Using Citizen Science to study literary social networks
Understanding how characters interact in narratives is at the heart of studying stories. These interactions are not only crucial to plot structure but also provide insights into the social fabric of narratives, enhancing our understanding of how stories model human relationships. To delve deeper into these dynamics, we turned to an innovative combination of citizen science and computational methods. Check out the full paper as part of the NLP4DH proceedings.
Citizen Science Meets Computational Literary Analysis
Citizen science involves engaging the general public in scientific research, and we’ve found it has tremendous potential to support computational literary studies. By mobilizing volunteers to annotate character interactions, we gathered a high-quality dataset of 13,395 labeled interactions from contemporary fiction and non-fiction books. This dataset forms the foundation for understanding how genres and audience factors influence the social structures in narratives.
Our project, hosted on the Zooniverse platform, asked participants to identify types of interactions between characters in brief text passages.
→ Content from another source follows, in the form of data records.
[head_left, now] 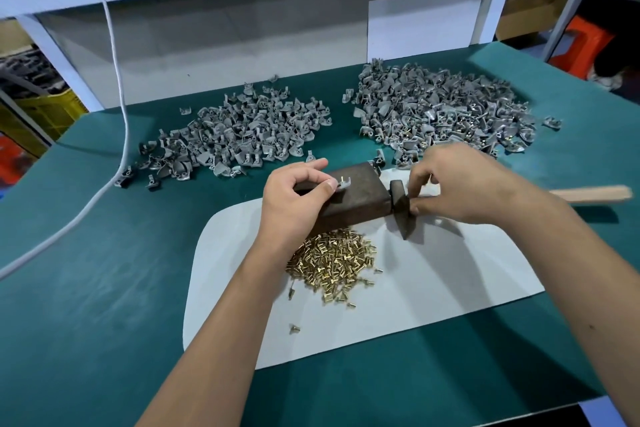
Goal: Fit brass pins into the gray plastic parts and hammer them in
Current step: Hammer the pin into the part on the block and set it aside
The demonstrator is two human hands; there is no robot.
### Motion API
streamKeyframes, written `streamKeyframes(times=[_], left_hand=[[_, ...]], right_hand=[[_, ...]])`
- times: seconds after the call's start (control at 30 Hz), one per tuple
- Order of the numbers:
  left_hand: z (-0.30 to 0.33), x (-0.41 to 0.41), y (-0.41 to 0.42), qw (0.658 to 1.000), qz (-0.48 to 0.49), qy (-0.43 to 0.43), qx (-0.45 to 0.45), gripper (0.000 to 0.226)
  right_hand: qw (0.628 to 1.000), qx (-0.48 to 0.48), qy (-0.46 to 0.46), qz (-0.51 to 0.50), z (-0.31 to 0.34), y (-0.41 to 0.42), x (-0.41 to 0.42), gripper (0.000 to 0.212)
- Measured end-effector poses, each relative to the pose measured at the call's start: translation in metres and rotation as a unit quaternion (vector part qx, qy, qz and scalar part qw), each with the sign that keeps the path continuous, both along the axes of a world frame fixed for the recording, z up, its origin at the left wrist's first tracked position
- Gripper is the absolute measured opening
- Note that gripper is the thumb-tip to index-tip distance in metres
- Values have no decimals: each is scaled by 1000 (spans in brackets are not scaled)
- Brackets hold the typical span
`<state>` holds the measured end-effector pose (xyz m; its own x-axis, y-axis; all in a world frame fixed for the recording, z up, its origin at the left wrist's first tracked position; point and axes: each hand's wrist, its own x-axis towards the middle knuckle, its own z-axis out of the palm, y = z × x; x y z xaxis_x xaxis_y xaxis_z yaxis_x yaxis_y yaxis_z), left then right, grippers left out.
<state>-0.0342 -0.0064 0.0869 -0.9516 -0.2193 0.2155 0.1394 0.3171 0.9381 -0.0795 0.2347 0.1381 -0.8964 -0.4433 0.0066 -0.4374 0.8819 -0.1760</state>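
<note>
1. Two heaps of gray plastic parts on the green worktop [104, 288]: left heap [239, 135], right heap [440, 114], well apart.
2. Left hand [298, 198] pinches one gray plastic part [343, 184] against the top of a dark metal block [356, 198].
3. Right hand [464, 184], fingers curled, grips the hammer [401, 208] near its head; wooden handle sticks out to the right.
4. Brass pins [332, 260] piled on white sheet [433, 281], just in front of the block.

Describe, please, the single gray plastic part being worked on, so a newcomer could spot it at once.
Start at the white sheet on the green table, then the dark block at its far edge. The gray part sits atop it, pinched by the left hand, alone, away from both piles.
</note>
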Motion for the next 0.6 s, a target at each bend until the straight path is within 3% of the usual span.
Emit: streamKeyframes(times=[0.17, 0.27, 0.37, 0.6], left_hand=[[1, -1, -1, 1000, -1, 16, 10, 15], [1, -2, 0, 1000, -4, 24, 9, 13], [0, -3, -2, 999, -4, 37, 10, 5], [-5, -10, -20, 985, 141, 86, 40, 20]], right_hand=[[989, -121, 69, 43, 4, -33, 3, 21], [981, -135, 69, 122, 1, -59, 9, 31], [975, -131, 97, 153, 0, -69, 3, 21], [989, -124, 80, -5, 9, -46, -35, 17]])
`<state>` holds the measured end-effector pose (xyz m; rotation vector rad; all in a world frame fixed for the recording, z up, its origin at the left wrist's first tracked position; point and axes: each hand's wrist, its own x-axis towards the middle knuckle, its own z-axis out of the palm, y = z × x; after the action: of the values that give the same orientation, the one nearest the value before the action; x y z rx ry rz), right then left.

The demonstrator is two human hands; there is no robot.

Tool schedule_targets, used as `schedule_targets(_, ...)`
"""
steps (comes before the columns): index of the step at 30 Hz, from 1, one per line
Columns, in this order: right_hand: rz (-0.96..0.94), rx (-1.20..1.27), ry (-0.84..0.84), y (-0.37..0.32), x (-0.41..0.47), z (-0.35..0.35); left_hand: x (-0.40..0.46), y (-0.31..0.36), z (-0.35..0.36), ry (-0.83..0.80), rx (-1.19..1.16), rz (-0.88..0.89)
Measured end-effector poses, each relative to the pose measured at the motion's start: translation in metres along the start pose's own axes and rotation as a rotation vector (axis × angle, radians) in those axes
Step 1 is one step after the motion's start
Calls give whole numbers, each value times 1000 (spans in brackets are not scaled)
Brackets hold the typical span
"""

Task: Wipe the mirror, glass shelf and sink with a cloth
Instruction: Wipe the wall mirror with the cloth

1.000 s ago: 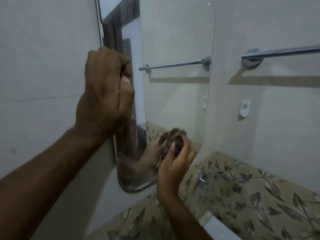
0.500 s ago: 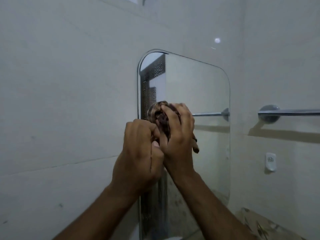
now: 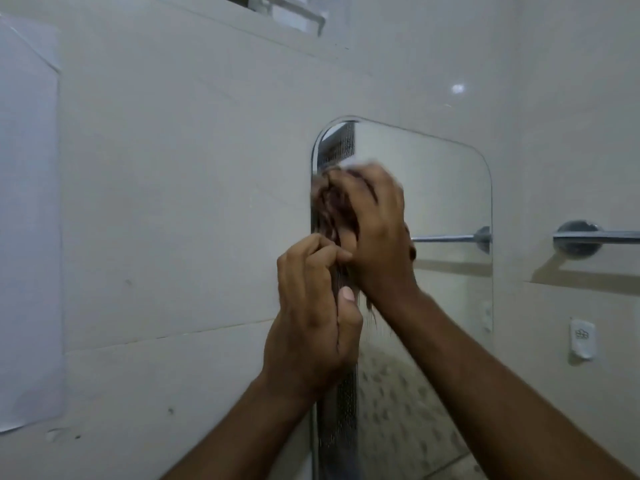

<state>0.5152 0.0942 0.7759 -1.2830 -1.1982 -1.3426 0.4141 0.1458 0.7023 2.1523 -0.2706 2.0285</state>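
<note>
A rounded-corner mirror [image 3: 446, 188] hangs on the pale tiled wall, seen at a steep angle. My right hand [image 3: 377, 230] presses a bunched dark reddish-brown cloth [image 3: 332, 209] against the mirror's upper left part, near its left edge. My left hand [image 3: 311, 317] is curled around the mirror's left edge just below the cloth, thumb up. Both forearms reach in from the bottom. The glass shelf and the sink are out of view.
A chrome towel bar [image 3: 595, 235] is fixed to the right wall, and it shows as a reflection in the mirror. A small white wall hook [image 3: 582, 337] sits below it. A window ledge [image 3: 294, 15] is at the top.
My right hand has carried the cloth from the mirror's bottom up to its upper left part. The view has tilted upward, and the left hand's grip now sits lower on the mirror's edge.
</note>
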Motion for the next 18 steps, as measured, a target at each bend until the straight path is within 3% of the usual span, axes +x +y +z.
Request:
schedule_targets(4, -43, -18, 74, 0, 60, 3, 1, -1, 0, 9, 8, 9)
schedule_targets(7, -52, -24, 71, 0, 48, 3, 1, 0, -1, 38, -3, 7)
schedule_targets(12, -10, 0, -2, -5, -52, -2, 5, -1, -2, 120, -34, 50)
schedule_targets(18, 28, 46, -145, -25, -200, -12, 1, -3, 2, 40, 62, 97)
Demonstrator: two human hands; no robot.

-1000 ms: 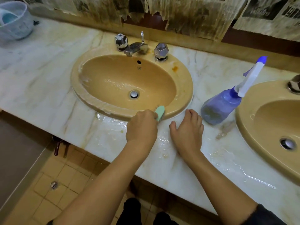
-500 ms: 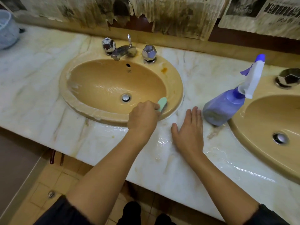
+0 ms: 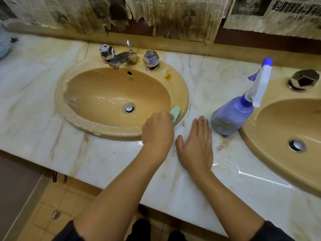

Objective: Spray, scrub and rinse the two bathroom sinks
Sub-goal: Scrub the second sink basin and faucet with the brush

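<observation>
The left hand (image 3: 158, 131) gripped a mostly hidden sponge (image 3: 175, 114) on the sink (image 3: 74, 87) rim; the right hand (image 3: 196, 145) lay flat on the wet marble worktop (image 3: 217, 80). The second sink (image 3: 271, 152) was cut off at the worktop's right edge.

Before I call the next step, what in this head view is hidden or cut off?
- Green scrubber: mostly hidden inside the left hand.
- Right sink: cut off by the frame's right edge; its faucet spout unseen.
- Pale container, far left: cropped by the left edge.
</observation>
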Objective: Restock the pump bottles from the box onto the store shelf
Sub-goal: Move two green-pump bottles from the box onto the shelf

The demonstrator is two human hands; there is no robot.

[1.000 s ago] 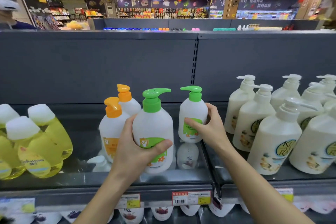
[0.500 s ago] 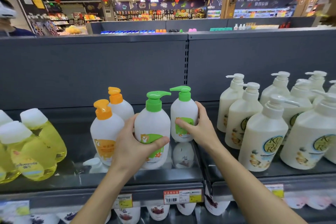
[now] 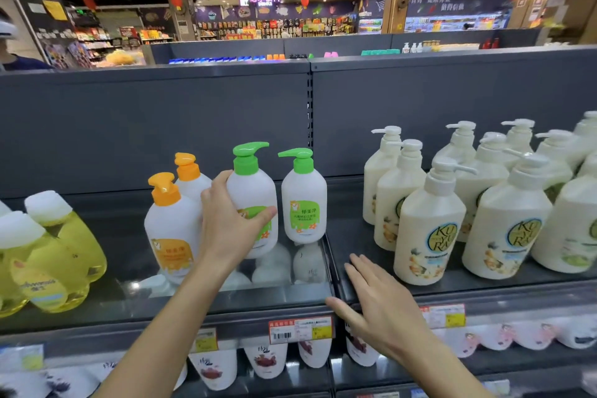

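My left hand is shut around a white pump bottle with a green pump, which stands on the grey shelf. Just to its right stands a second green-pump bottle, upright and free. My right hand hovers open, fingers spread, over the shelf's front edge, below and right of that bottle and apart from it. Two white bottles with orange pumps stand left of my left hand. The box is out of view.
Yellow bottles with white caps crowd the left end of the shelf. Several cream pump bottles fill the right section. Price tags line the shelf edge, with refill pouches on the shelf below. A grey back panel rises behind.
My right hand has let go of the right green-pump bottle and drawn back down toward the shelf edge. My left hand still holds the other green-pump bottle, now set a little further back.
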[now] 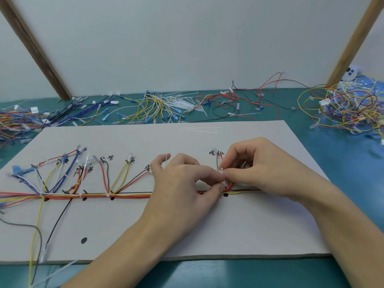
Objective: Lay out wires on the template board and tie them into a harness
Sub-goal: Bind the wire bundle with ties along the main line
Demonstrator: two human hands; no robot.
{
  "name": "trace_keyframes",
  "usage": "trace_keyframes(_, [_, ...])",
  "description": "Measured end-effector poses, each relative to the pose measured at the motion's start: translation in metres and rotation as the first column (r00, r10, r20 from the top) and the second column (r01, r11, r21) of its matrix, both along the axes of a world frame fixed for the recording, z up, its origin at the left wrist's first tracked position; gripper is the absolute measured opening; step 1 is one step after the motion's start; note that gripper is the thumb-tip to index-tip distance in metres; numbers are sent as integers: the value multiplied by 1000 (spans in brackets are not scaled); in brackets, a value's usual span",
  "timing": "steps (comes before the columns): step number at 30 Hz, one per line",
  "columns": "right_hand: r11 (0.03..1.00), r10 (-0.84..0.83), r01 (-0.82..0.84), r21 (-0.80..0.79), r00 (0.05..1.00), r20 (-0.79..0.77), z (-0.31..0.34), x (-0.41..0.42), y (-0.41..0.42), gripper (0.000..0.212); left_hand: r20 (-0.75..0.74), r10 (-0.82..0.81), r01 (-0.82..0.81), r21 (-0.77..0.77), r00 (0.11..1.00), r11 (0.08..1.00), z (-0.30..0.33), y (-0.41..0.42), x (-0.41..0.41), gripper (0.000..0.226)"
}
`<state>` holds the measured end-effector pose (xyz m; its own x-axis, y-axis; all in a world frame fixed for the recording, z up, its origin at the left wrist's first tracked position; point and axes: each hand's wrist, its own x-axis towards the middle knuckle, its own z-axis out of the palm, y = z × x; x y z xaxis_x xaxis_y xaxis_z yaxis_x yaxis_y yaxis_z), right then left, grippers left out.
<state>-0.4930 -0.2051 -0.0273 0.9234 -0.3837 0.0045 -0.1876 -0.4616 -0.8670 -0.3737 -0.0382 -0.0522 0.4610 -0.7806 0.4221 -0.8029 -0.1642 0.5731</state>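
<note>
Our left hand [182, 179] and right hand [255, 163] both pinch a white cable tie [222, 172]. It meets the wire bundle [124, 196] near the board's [249, 225] right edge.

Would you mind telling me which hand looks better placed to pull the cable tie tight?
Probably the left hand: the cable tie tail seems to run up through its fingers, while the right hand pinches the head at the wire bundle.

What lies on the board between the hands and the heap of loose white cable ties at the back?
In the head view, two loose cable ties lie on the white board there; otherwise that stretch is bare.
</note>
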Motion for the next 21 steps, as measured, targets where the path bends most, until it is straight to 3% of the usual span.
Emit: trace_keyframes(21, [1000,7,-7,16,1000,6,-1,1,-1,9,-5,8,-8,-4,1000,1000,-1,-1,1,16])
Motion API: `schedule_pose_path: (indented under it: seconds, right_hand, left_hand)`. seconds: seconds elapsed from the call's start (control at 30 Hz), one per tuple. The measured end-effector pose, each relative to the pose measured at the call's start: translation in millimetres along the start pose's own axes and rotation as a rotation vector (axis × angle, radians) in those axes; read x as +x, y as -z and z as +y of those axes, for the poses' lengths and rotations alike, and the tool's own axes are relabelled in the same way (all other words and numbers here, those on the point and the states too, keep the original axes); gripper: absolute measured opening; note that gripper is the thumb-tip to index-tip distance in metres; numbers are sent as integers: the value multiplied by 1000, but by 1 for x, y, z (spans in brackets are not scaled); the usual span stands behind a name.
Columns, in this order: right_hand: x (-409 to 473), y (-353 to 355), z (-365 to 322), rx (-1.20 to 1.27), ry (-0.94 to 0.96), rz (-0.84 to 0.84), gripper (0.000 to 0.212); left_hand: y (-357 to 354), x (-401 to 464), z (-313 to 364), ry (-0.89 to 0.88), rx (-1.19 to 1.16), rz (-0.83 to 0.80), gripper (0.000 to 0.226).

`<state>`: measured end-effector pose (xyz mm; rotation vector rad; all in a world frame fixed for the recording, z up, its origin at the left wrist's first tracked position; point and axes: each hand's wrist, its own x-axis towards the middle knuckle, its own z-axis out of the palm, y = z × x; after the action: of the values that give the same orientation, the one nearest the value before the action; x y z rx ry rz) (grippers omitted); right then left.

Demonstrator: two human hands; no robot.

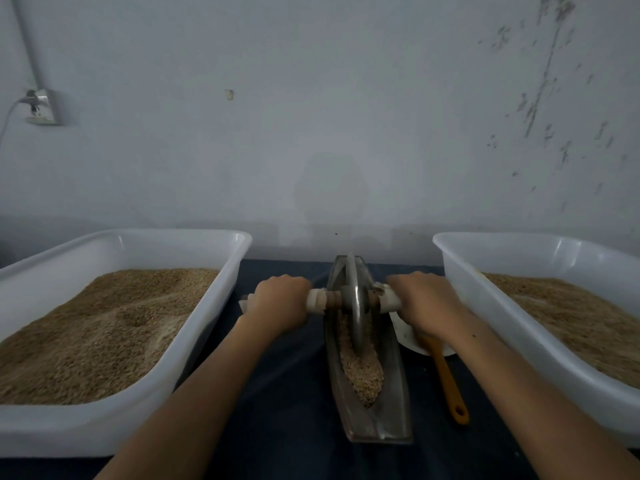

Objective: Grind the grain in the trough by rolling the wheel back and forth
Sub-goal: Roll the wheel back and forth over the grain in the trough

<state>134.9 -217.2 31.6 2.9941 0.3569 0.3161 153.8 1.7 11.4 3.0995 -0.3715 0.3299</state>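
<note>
Forearms fill the bottom of my view, running up either side of the narrow metal trough (394, 403), which lies lengthwise away from me on a dark cloth (287, 403). I have my left hand (280, 301) wrapped round the left end of the axle handle (317, 301) and my right hand (424, 303) wrapped round the right end, set well apart so the wheel (355, 299) stands upright between them and I judge the push stays even. That disc sits toward the far end of the trough, its edge down in the channel; the grain (362, 372) lies heaped in the near half, where a return stroke would presumably catch it. White tubs of grain stand at each side, the left tub (194, 341) and the right tub (460, 271), probably stock and output, though I cannot tell which. Beside my right wrist lie an orange-handled scoop (450, 386) and a white dish (403, 336), handy for refilling. No label, brand or writing is readable anywhere.
</note>
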Motion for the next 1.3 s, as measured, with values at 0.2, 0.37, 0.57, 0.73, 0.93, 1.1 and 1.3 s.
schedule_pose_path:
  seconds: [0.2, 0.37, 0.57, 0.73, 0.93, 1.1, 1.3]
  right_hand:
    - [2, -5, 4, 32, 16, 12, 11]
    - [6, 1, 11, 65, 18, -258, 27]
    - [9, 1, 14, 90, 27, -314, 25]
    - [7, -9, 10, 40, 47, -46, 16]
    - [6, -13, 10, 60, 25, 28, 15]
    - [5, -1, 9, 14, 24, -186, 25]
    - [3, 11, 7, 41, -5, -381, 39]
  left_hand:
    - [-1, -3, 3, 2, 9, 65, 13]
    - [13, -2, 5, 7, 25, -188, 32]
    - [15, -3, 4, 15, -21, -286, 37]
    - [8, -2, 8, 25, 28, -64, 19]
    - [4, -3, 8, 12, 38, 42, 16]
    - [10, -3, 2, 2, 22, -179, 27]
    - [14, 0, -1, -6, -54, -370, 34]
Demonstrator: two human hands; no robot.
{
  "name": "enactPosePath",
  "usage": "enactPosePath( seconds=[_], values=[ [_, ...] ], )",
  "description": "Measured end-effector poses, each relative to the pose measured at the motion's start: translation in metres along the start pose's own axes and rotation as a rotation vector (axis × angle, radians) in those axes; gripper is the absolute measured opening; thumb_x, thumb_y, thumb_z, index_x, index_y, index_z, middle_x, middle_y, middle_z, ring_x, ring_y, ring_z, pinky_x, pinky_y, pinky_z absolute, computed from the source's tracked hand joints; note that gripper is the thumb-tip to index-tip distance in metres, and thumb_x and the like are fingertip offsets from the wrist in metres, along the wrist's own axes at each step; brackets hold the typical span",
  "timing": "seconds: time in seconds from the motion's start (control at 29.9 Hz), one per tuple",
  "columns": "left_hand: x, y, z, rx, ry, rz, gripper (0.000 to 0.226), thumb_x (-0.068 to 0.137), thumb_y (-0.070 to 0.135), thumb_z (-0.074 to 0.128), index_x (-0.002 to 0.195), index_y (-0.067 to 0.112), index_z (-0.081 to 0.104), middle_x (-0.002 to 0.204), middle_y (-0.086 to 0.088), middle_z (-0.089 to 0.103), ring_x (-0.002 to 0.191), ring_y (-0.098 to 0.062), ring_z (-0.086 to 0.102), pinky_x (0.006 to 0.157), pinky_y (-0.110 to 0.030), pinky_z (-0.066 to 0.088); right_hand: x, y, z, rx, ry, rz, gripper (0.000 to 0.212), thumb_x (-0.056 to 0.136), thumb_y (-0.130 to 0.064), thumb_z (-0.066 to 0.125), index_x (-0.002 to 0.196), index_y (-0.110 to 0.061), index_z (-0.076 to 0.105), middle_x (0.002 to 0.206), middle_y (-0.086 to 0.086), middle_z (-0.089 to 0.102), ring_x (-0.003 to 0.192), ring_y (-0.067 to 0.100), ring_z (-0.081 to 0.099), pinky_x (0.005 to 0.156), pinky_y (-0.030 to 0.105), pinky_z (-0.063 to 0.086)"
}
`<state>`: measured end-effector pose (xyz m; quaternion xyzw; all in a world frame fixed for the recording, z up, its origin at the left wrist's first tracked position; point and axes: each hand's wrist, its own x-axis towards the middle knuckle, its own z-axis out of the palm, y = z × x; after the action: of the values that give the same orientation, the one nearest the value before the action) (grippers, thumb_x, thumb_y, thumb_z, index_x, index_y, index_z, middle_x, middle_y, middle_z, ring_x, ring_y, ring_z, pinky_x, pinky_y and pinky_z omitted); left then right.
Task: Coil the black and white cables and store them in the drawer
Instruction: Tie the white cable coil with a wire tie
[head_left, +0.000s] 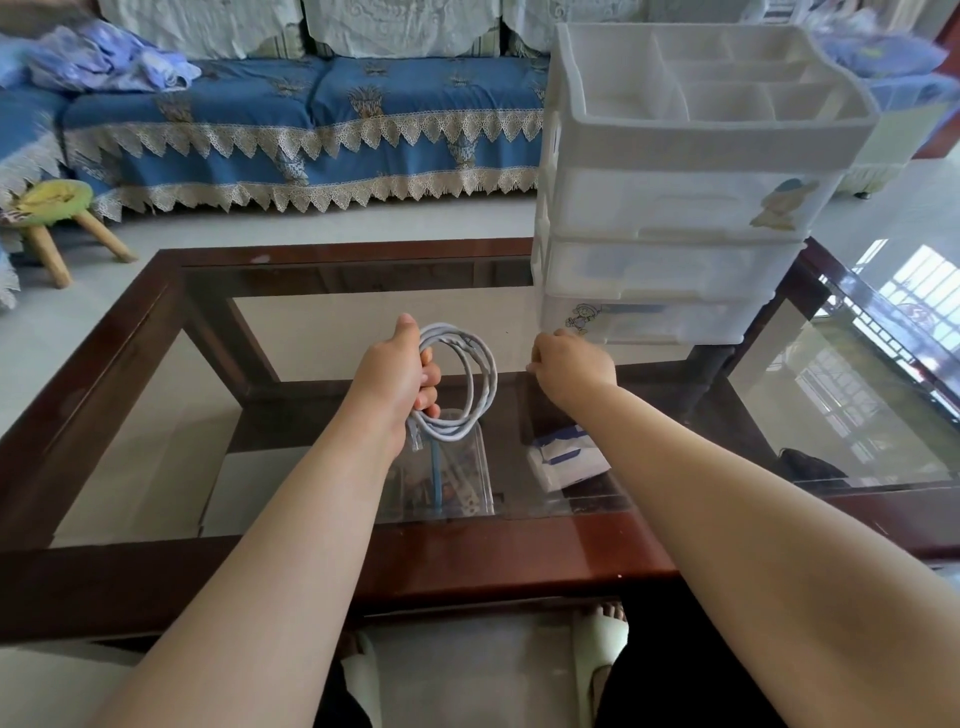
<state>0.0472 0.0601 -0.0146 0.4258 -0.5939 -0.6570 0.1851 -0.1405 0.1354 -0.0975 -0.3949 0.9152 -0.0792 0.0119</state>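
While left hand (400, 371) grips white cable (470, 382), drawer unit (670, 218) near.

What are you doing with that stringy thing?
A person sits at a glass-topped wooden coffee table. Their left hand grips a white cable wound into a round coil, held upright above the glass. Their right hand reaches toward the bottom drawer of a white plastic drawer unit. The drawers look closed.

A home's living room: a long sofa (291, 109) under blue patterned covers with lace trim runs along the far side, a small wooden stool (57, 218) stands on the pale tiled floor, and a glass-topped wooden bench (104, 332) carries a white plastic drawer unit (675, 208).
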Motion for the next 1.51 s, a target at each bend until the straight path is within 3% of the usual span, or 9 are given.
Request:
enactPosePath(
  seconds=[0.2,0.5,0.6,0.67,0.74,0.9,1.04,1.24,1.51],
  values=[
    [-0.003,0.000,-0.004,0.072,-0.035,-0.011,0.048,0.102,0.046,0.031,0.069,0.013,0.045,0.055,0.000,0.039,0.043,-0.011,0.030,0.048,-0.026,0.035,-0.002,0.027,-0.014,0.076,-0.118,0.109,0.033,0.093,-0.037,0.055,0.119,-0.016,0.052,0.124,0.010,0.050,0.102,0.029,0.056,0.076,0.038,0.048],
    [-0.008,-0.001,-0.007,0.191,-0.049,-0.009,0.047,0.102,0.048,0.030,0.073,0.014,0.046,0.057,0.000,0.038,0.041,-0.010,0.032,0.046,-0.026,0.036,-0.014,0.015,-0.037,-0.066,-0.278,0.048,0.031,0.101,-0.024,0.038,0.118,-0.004,0.055,0.117,0.019,0.055,0.103,0.033,0.055,0.078,0.037,0.041],
    [-0.008,-0.004,-0.005,0.298,-0.020,0.012,0.047,0.102,0.047,0.029,0.076,0.013,0.048,0.062,-0.002,0.039,0.049,-0.013,0.035,0.048,-0.027,0.036,-0.028,-0.017,-0.072,0.466,-0.203,0.018,0.028,0.100,-0.026,0.042,0.092,-0.004,0.059,0.082,0.012,0.056,0.070,0.021,0.053,0.065,0.031,0.044],
    [-0.008,-0.004,-0.003,0.319,-0.028,0.029,0.048,0.102,0.048,0.030,0.075,0.013,0.050,0.063,-0.003,0.041,0.051,-0.015,0.037,0.052,-0.029,0.036,-0.047,-0.036,-0.096,1.006,-0.293,0.048,0.026,0.098,-0.024,0.051,0.085,-0.004,0.059,0.073,0.007,0.057,0.060,0.016,0.056,0.050,0.025,0.048],
    [-0.010,-0.005,-0.001,0.316,-0.079,0.044,0.051,0.102,0.048,0.030,0.072,0.012,0.050,0.060,-0.002,0.041,0.048,-0.016,0.036,0.055,-0.032,0.036,-0.068,-0.050,-0.109,1.239,-0.423,0.013,0.023,0.095,-0.019,0.056,0.079,-0.004,0.058,0.066,0.006,0.060,0.058,0.016,0.062,0.045,0.020,0.049],
    [-0.022,-0.003,0.002,0.296,-0.231,0.012,0.047,0.103,0.044,0.030,0.074,0.013,0.051,0.046,0.007,0.038,0.037,-0.008,0.030,0.043,-0.024,0.031,-0.093,-0.067,-0.106,0.880,-0.260,-0.039,0.030,0.093,-0.028,0.059,0.068,-0.012,0.061,0.053,-0.003,0.061,0.045,0.006,0.055,0.048,0.019,0.045],
    [-0.032,0.002,0.001,0.200,-0.340,-0.022,0.047,0.104,0.042,0.028,0.073,0.012,0.047,0.047,0.005,0.034,0.037,-0.009,0.022,0.042,-0.023,0.027,-0.099,-0.065,-0.099,0.779,-0.080,-0.067,0.022,0.089,-0.033,0.063,0.080,-0.014,0.065,0.063,-0.003,0.058,0.056,0.010,0.049,0.059,0.027,0.043],
    [-0.038,-0.002,-0.006,0.196,-0.435,-0.023,0.054,0.101,0.054,0.025,0.075,0.012,0.045,0.048,0.007,0.030,0.039,-0.008,0.020,0.044,-0.025,0.027,-0.108,-0.063,-0.088,0.815,-0.091,-0.091,0.014,0.091,-0.030,0.061,0.085,-0.017,0.058,0.062,-0.013,0.051,0.044,-0.006,0.047,0.044,0.011,0.036],
    [-0.039,0.003,-0.011,0.103,-0.506,-0.045,0.042,0.102,0.042,0.034,0.077,0.011,0.046,0.054,0.003,0.026,0.035,-0.006,0.019,0.039,-0.021,0.026,-0.113,-0.058,-0.092,0.798,-0.129,-0.188,0.022,0.094,-0.036,0.055,0.105,-0.018,0.059,0.076,-0.011,0.058,0.063,0.001,0.049,0.061,0.018,0.039]
  ],
)
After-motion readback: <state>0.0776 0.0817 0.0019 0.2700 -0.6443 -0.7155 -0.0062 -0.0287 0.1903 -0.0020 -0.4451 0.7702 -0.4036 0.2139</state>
These interactions were categorized into five types: communicating, thinking about, observing, touching, and associating. Participants also determined whether interactions were unilateral (only one character is aware) or bilateral. Through this effort, over 1,900 citizen scientists contributed nearly 74,000 annotations in just three months.
Building Better Social Networks
With this annotated dataset, we fine-tuned a small language model (Phi-3) to detect interaction types in narrative texts. The fine-tuned model achieved an F1 score of 0.70, just ahead of models like GPT-4. Using this model, we analyzed 390 books to construct character social networks. These networks were examined for various structural properties such as density, centrality, and modularity, offering a quantitative lens through which to compare narratives.
What We Discovered
Fiction and non-fiction narratives differ markedly in their social structures. Fictional narratives favor dense and interconnected networks, emphasizing embodied interactions such as physical contact and observation. These characteristics align with theories suggesting that fiction immerses readers in social cognition by modeling close-knit, relatable social environments. In contrast, non-fiction narratives, like biographies, exhibit more modular and loosely connected networks, reflecting their often broader and less immersive storytelling style.
Youth-oriented fiction also stood out, displaying even simpler and more centralized networks, likely tailored to younger audiences for easier comprehension.
Why It Matters
This study highlights the power of citizen science in advancing the humanities. By involving volunteers, we not only reduced annotation costs but also demonstrated the potential for high-quality data collection through community engagement. This collaborative approach bridges the gap between computational methods and humanistic inquiry, enabling scalable, nuanced analysis of narrative structures.
Furthermore, understanding literary social networks has broader implications for digital humanities, narrative theory, and cognitive science. Fiction, with its dense social networks, might play a unique role in developing readers’ social cognition—a concept with significant educational and psychological implications.
Looking Ahead
We’ve got a number of new initiatives going on at our citizen science project called “Citizen Readers.” From character emotions to a world map of story morals to understanding illustrations in children’s books, we citizen science as an integral part of computational literary studies.